Sementara itu, Juru Kampanye Walhi Nasional Abdul Ghofar menuntut penghentian solusi palsu dalam skema pendanaan transisi energi seperti JETP. Negara-negara G7, menurut Ghofar, harus memperbesar komposisi hibah daripada utang dalam skema pendanaan transisi energi di Indonesia.

"Negara-negara G7 sebagai negara maju memiliki rekam dan sejarah jejak karbon yang lebih besar daripada negara-negara berkembang seperti Indonesia, maka tidak seharusnya mereka membuat jebakan utang baru kepada negara-negara berkembang atas nama pembiayaan transisi energi,” terangnya.

Pikachu melintas di Kedutaan Jepang menolak pendanaan iklim yang sifatnya sebagai solusi palsu.
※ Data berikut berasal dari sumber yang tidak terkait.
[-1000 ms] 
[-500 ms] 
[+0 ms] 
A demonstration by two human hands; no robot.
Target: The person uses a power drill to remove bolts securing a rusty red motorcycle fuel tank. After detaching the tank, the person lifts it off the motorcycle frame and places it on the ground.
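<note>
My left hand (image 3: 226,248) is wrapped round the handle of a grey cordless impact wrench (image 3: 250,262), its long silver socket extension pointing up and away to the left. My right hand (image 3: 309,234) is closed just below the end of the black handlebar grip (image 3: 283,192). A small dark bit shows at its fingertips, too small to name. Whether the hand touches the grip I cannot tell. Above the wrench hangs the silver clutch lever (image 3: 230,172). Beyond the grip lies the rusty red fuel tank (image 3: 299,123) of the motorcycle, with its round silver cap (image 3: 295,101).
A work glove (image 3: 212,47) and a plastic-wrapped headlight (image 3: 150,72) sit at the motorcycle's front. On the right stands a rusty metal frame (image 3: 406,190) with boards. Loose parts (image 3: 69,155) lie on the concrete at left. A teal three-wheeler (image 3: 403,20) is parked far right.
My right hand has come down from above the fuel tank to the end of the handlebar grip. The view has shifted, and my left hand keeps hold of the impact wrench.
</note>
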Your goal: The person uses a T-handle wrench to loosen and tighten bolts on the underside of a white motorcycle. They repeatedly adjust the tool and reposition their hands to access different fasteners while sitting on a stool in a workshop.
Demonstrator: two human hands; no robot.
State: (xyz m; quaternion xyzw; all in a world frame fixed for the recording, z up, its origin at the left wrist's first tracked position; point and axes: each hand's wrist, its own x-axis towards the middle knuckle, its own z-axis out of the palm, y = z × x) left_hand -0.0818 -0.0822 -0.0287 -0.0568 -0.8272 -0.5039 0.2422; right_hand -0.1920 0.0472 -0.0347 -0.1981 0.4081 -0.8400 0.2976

Foto: Trend Asia

Lebih lanjut, Ghofar menjelaskan pemerintah Indonesia masih bergantung pada corak produksi ekstraktif, untuk membayar utang luar negeri dari negara maju dan lembaga keuangan internasional seperti Bank Dunia dan ADB (Asian Development Bank).

"Itu artinya kerusakan lingkungan dan pelepasan emisi karbon skala besar masih akan terus terjadi” paparnya.

Sementara itu, Koordinator Enter Nusantara Azka Wafi mengingatkan bahwa keselamatan anak-anak muda di seluruh dunia akan terancam jika negara-negara kaya G7 memilih keputusan yang salah dan tidak sesuai sains. Jawaban sudah jelas bahwa Indonesia harus segera mengentikan penggunaan fosil seperti batu bara, gas, minyak, nuklir atau solusi palsu lainnya.

"Pilihan energi terbarukan sudah tersedia dan murah. Komitmen-komitmen penghentian batu bara di 2030 harus terjadi.” jelas Azka.